The Critics of Bruce Pascoe and his book, Dark Emu

The Critics of Bruce Pascoe and his book, Dark Emu

This blog post contains a summary of the critics of Bruce Pascoe and his book, Dark Emu.

Our website, Dark Emu Exposed, was close to the first place publicly where a detailed analysis of Dark Emu, as well as the claims of its author Bruce Pascoe, were publicized.

Other critics then appeared from mid to late 2019 starting with articles that appeared in Quadrant magazine.

Figure 1 - Results for a Search of ‘Dark Emu’ topics at Quadrant Online here

Figure 2 - The Genealogy of Bruce Pascoe here

This site by genealogist Jan Holland was the first exposure of the allegations that Bruce Pascoe was not of Aboriginal descent as he claimed.

Other commentators then began to make similar allegations here and here


Figure 3 - Peter O’Brien’s book, Bitter Harvest, here

Figure 4 - Discussion on the errors inherent in Bruce Pascoe’s Dark Emu here


Figure 5 - A book by academics Peter Sutton and Keryn Walshe refutting Bruce Pascoe and his thesis in Dark Emu here

 

What Drove Bruce Pascoe and his Thesis in Dark Emu?

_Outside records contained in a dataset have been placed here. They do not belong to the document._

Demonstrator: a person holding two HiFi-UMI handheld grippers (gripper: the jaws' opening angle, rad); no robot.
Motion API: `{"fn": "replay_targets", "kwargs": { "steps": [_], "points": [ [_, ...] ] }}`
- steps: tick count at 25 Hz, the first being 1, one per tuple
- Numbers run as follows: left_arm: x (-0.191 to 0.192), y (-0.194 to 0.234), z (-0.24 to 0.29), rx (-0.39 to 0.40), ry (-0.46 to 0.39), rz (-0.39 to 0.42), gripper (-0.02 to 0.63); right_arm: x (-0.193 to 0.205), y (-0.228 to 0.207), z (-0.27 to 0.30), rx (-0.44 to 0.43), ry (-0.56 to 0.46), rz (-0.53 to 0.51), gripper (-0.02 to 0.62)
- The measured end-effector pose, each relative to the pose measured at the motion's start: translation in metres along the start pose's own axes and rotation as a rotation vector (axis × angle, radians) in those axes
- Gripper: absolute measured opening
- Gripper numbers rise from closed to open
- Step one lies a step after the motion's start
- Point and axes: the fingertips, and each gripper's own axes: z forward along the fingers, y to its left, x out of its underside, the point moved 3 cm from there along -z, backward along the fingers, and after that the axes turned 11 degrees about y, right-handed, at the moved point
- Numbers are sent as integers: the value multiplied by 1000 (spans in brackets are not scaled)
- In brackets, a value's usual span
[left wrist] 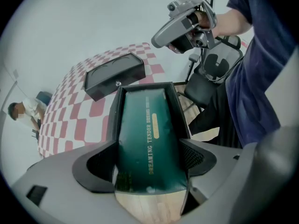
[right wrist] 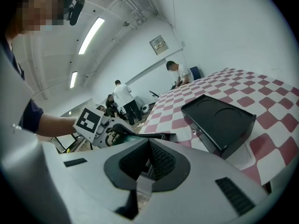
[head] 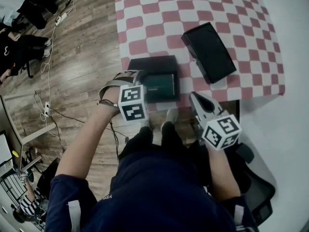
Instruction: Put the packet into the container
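We read gold capitals running lengthwise along the dark green packet [left wrist: 148, 139]: "DREAMING TENDER", then further letters too blurred for us. Black-and-white square code markers, without letters, cover the cubes on the left gripper [head: 148, 87] and right gripper [head: 195, 96]. A framed wall sign [right wrist: 159, 44] is illegible.

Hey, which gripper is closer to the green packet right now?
Left. The left gripper is clamped on the green packet; the right gripper hangs shut to its right, at the checkered table's near edge, not touching it.
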Motion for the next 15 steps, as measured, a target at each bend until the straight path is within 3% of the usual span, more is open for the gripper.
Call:
{"fn": "replay_targets", "kwargs": {
  "steps": [8, 15],
  "points": [
    [-1, 1, -9, 2, -40, -31, 414, 0, 4, 3, -5, 8, -5, 17],
    [-1, 8, -30, -55, -150, -140, 413, -5, 12, 5, -2, 12, -27, 17]
  ]
}}
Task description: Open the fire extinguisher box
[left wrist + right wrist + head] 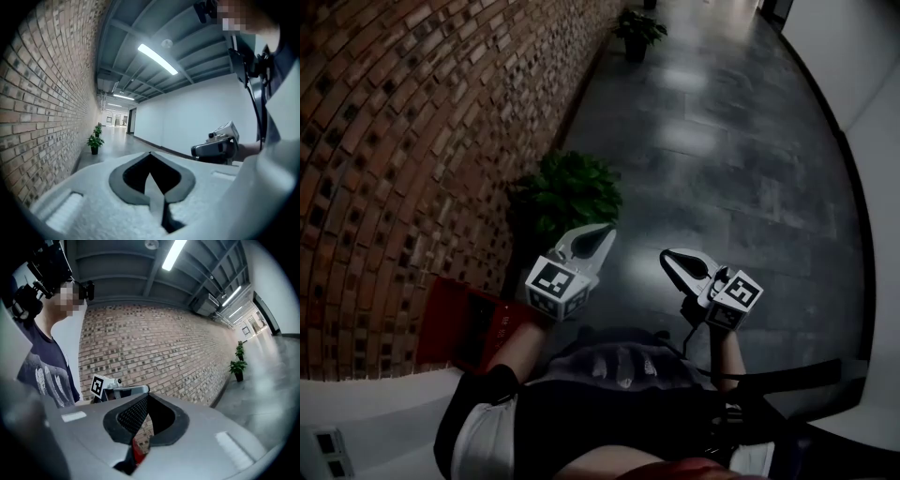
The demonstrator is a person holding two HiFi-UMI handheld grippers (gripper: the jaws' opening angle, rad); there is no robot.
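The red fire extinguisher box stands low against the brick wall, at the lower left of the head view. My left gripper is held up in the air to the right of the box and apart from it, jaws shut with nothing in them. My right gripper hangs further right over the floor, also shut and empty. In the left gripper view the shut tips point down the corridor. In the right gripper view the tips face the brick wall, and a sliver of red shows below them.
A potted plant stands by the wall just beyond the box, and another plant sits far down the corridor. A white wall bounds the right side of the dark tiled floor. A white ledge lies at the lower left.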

In our opinion, the driving force behind Dark Emu was purely political. We believe that the political aim was to show that Aboriginal societies were not ‘mere’ hunter-gatherer societies in 1788, but instead Pascoe wanted modern Australians, particularly the young, to believe that Aboriginal societies were settled agricultural communities. If mainstream Australia could be indoctrinated into believing this, then we believe that Pascoe and his political allies would then push the narrative that the British had broken eighteenth-century International Law by siezing the land of an agricultural people without agreeing to a treaty first. Pascoe hoped to convince Australians that Australia was not ‘settled’ by colonisation, but rather it should have been ‘ceded’ by treaty.

This new Dark Emu narrative was believed to have been a major plank in the strategy for Constitutional Recognition. That is probably why Bruce Pascoe and his Dark Emu received such support from political Aboriginal heavy-weights, Professor Marcia Langton and Indigenous Affairs Minister, Ken Wyatt. Their support of Pascoe’s dodgy theory raised many eye-brows at the time given that, of all people, these two should have known the real history of their own ancestors better than Pascoe.